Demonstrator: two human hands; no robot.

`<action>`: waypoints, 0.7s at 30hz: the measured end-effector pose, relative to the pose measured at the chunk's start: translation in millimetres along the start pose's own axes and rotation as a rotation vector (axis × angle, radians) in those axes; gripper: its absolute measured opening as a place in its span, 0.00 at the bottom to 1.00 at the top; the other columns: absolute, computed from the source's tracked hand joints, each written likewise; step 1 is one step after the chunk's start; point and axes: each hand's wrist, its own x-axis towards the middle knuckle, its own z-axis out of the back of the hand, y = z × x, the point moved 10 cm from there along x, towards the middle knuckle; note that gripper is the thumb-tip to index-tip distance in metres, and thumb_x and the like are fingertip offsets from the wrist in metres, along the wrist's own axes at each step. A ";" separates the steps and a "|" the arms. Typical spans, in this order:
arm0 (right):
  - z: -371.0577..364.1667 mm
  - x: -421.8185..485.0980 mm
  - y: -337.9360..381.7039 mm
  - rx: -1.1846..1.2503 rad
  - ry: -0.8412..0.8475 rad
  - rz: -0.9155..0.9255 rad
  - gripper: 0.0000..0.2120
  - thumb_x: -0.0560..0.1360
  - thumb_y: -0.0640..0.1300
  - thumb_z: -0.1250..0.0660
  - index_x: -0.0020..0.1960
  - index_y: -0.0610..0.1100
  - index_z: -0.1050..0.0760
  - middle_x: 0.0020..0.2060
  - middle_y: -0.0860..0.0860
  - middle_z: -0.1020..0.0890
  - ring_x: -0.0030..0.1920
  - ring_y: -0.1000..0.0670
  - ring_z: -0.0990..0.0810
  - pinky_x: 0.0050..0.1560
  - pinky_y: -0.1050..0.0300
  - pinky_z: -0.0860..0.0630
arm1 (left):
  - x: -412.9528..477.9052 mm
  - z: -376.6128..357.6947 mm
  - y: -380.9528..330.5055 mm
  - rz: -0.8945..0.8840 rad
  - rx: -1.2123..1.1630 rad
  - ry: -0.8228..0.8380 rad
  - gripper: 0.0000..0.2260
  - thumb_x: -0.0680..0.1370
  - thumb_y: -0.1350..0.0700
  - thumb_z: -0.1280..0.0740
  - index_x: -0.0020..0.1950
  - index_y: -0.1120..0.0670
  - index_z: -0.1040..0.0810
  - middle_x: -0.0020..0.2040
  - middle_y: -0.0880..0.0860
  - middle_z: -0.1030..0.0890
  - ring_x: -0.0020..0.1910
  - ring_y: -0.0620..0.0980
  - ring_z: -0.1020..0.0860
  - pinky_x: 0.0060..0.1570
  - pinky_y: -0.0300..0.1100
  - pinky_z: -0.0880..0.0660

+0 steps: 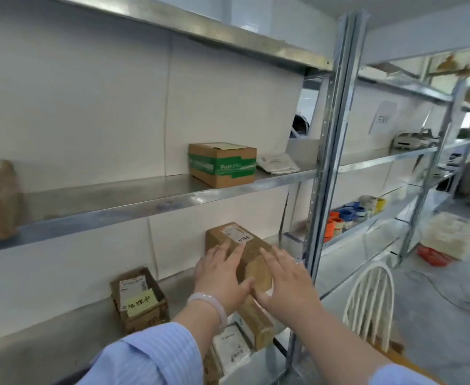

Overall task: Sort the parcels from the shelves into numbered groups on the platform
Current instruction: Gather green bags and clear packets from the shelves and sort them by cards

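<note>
Picking-up step: the left hand point(222, 276) and right hand point(286, 282), both released with straight fingers, flank the brown parcel point(228, 233). Next they likely need to clasp its sides and lift.

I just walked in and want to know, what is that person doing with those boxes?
A person reaches with both hands for a brown box on the lower shelf. The left hand and right hand lie against it with straight fingers, not gripping yet. A box with green tape sits on the shelf above, and a box with a yellow note sits further left.
</note>
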 end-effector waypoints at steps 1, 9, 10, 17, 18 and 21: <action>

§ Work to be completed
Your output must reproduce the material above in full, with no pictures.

§ Answer
Demonstrator: two human hands; no robot.

`<action>`: waypoints, 0.7s at 30hz: the measured end-effector pose, relative to the pose measured at the chunk's start: translation in millimetres along the start pose's own axes and rotation as a rotation vector (axis × angle, radians) in those axes; gripper: its absolute measured opening as a place in its span, 0.00 at the bottom to 1.00 at the top; the other columns: absolute, computed from the source's tracked hand joints, each written likewise; step 1 is one step after the chunk's start; point and axes: each hand's wrist, its own x-axis towards the middle knuckle, its own z-axis out of the back of the hand, y = z × x, the point moved 10 cm from there along x, towards the middle knuckle; note that gripper is the thumb-tip to index-tip distance in metres, and thumb_x and the like are fingertip offsets from the wrist in metres, along the wrist's own axes at each step. A ";" separates the steps and a "|" the arms. Typical spans, in this order:
arm0 (right):
  - z: -371.0577..364.1667 mm
  - x: -421.8185..485.0980 mm
  - y: -337.9360..381.7039 mm
  - rx: -1.1846..1.2503 rad
  - ry: -0.8412..0.8475 rad
  - rz: -0.9155..0.9255 rad
  - gripper: 0.0000..0.2120
  - thumb_x: -0.0560..0.1360
  - thumb_y: -0.0640..0.1300
  - thumb_z: -0.1250..0.0660
  - index_x: -0.0020..0.1960
  - index_y: -0.0610..0.1100
  - index_z: -0.1050..0.0760
  - middle_x: 0.0020..0.2060
  - middle_y: -0.0860..0.0860
  - middle_z: -0.1020..0.0890
  - ring_x: -0.0030..0.1920
  - ring_y: -0.1000..0.0670
  - ring_z: -0.0990..0.0810
  - pinky_x: 0.0050..0.1560
  - pinky_y: -0.1050..0.0300
  - pinky_z: -0.0860..0.0630
arm1 (left):
  - x: -412.9528..477.9052 mm
  - z: -376.6128..357.6947 mm
  - y: -380.9528..330.5055 mm
  - rz: -0.8945..0.8840 rad
  - rx: -1.2123..1.1630 rad
  - ry: -0.8228..0.8380 rad
  - gripper: 0.0000..0.2260
  - thumb_x: -0.0680..0.1370
  - thumb_y: -0.1350..0.0700
  - thumb_z: -0.1280..0.0740
  - index_x: -0.0020..0.1950
  - index_y: -0.1120..0.0670
  - index_z: -0.1040..0.0810
  - middle_x: -0.0020..0.2040
  - middle_y: -0.0880..0.0860
  - middle_z: -0.1030..0.0890
  - ring_x: -0.0020..0.1910
  - ring_y: -0.0620..0.0980
  - ring_z: -0.1020..0.0860
  - pinky_x: 0.0060..0.1570
  - pinky_y: -0.0300..0.1100
  - pinky_z: -0.0880..0.0660

+0 steps: 

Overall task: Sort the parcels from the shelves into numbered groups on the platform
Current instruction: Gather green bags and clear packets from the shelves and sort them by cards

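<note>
Picking-up step: the left hand point(222, 276) and right hand point(286, 282), both released with straight fingers, flank the brown parcel point(228, 233). Next they likely need to clasp its sides and lift.

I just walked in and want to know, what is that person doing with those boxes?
A person reaches with both hands for a brown box on the lower shelf. The left hand and right hand lie against it with straight fingers, not gripping yet. A box with green tape sits on the shelf above, and a box with a yellow note sits further left.
</note>
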 end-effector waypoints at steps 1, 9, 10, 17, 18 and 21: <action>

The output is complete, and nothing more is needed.